_Problem to work on:_ Keep the lines exact and the pictures out as you repeat the following listing.

============================================================

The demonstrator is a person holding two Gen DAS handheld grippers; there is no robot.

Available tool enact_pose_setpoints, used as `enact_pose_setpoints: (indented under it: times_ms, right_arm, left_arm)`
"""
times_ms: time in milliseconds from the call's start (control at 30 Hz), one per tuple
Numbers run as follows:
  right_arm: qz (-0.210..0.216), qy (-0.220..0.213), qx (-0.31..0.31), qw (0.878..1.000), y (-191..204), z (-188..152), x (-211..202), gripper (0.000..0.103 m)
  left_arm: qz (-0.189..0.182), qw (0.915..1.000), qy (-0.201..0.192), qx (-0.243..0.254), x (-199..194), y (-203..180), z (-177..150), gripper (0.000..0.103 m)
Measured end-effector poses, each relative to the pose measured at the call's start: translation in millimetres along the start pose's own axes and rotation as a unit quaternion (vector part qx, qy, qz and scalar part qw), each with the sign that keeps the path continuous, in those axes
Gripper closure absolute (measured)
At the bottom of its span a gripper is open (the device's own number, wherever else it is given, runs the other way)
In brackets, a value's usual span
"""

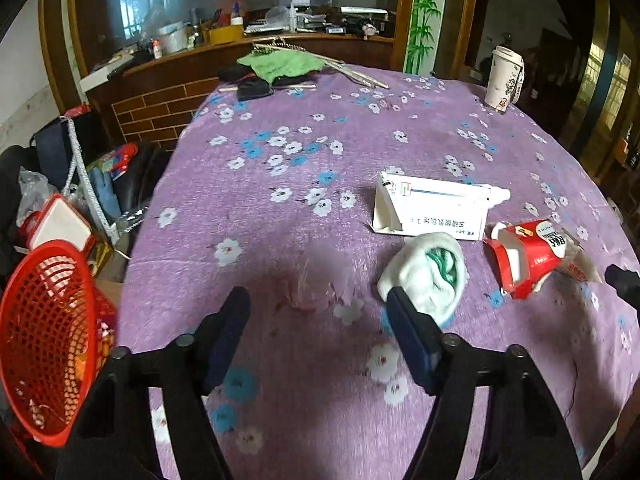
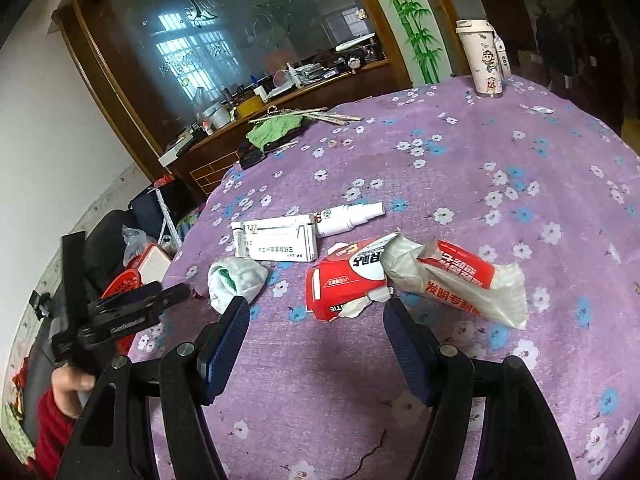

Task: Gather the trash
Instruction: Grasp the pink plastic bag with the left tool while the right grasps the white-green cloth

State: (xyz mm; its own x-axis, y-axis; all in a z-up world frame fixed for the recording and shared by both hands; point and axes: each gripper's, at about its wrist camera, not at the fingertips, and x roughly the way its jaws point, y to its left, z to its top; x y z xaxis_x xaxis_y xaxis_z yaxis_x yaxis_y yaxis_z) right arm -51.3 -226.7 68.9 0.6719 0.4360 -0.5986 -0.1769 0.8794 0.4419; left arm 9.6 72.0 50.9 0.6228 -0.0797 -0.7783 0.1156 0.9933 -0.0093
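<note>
A crumpled white wad with green inside (image 1: 426,274) (image 2: 236,278) lies on the purple flowered tablecloth. A torn red and white carton (image 1: 528,256) (image 2: 348,280) lies to its right, next to a torn red and white bag (image 2: 460,280). A white medicine box (image 1: 430,208) (image 2: 276,240) and a white spray bottle (image 2: 350,218) lie behind them. My left gripper (image 1: 318,304) is open and empty, its right finger just in front of the wad. My right gripper (image 2: 316,316) is open and empty, just in front of the carton.
A red mesh basket (image 1: 44,340) stands off the table's left edge among bags and clutter. A white tumbler (image 1: 504,78) (image 2: 482,60) stands at the far right. Green cloth and sticks (image 1: 280,64) lie at the far edge. A cluttered counter runs behind.
</note>
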Motion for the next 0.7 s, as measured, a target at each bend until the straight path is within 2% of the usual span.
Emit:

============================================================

_Result:_
The demonstrator is a person holding two Gen DAS handheld grippers; there is no robot.

Available tool enact_pose_setpoints, used as `enact_pose_setpoints: (indented under it: times_ms, right_arm, left_arm)`
"""
times_ms: time in milliseconds from the call's start (control at 30 Hz), one per tuple
Numbers run as follows:
  right_arm: qz (-0.210..0.216), qy (-0.220..0.213), qx (-0.31..0.31), qw (0.878..1.000), y (-191..204), z (-188..152), x (-211..202), gripper (0.000..0.103 m)
  left_arm: qz (-0.189..0.182), qw (0.915..1.000), qy (-0.201..0.192), qx (-0.243..0.254), x (-199..194), y (-203..180), z (-177..150), gripper (0.000..0.103 m)
Measured end-effector poses, each relative to the pose measured at the call's start: translation in millimetres along the start pose's own axes and rotation as a unit quaternion (vector part qx, qy, qz and scalar part qw), each with the sign that keeps the path continuous, in those axes
Gripper closure absolute (measured)
At the bottom of its span a gripper is open (the device's own number, wherever else it is given, runs the other way)
In brackets, a value's usual span
"""


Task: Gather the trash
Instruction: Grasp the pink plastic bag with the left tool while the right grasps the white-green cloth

State: (xyz mm; its own x-axis, y-axis; all in a z-up world frame fixed for the recording and shared by both hands; point and axes: each gripper's, at about its wrist camera, not at the fingertips, and x roughly the way its jaws point, y to its left, z to its top; x y z xaxis_x xaxis_y xaxis_z yaxis_x yaxis_y yaxis_z) right arm -51.3 -226.7 68.9 0.6719 0.4360 -0.5986 -0.1769 0.8794 0.4419; left arm 9.6 72.0 50.9 0.6228 -0.0797 -0.7783 0.1156 0.9933 -0.0093
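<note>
A crumpled white wad with green inside (image 1: 426,274) (image 2: 236,278) lies on the purple flowered tablecloth. A torn red and white carton (image 1: 528,256) (image 2: 348,280) lies to its right, next to a torn red and white bag (image 2: 460,280). A white medicine box (image 1: 430,208) (image 2: 276,240) and a white spray bottle (image 2: 350,218) lie behind them. My left gripper (image 1: 318,304) is open and empty, its right finger just in front of the wad. My right gripper (image 2: 316,316) is open and empty, just in front of the carton.
A red mesh basket (image 1: 44,340) stands off the table's left edge among bags and clutter. A white tumbler (image 1: 504,78) (image 2: 482,60) stands at the far right. Green cloth and sticks (image 1: 280,64) lie at the far edge. A cluttered counter runs behind.
</note>
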Motion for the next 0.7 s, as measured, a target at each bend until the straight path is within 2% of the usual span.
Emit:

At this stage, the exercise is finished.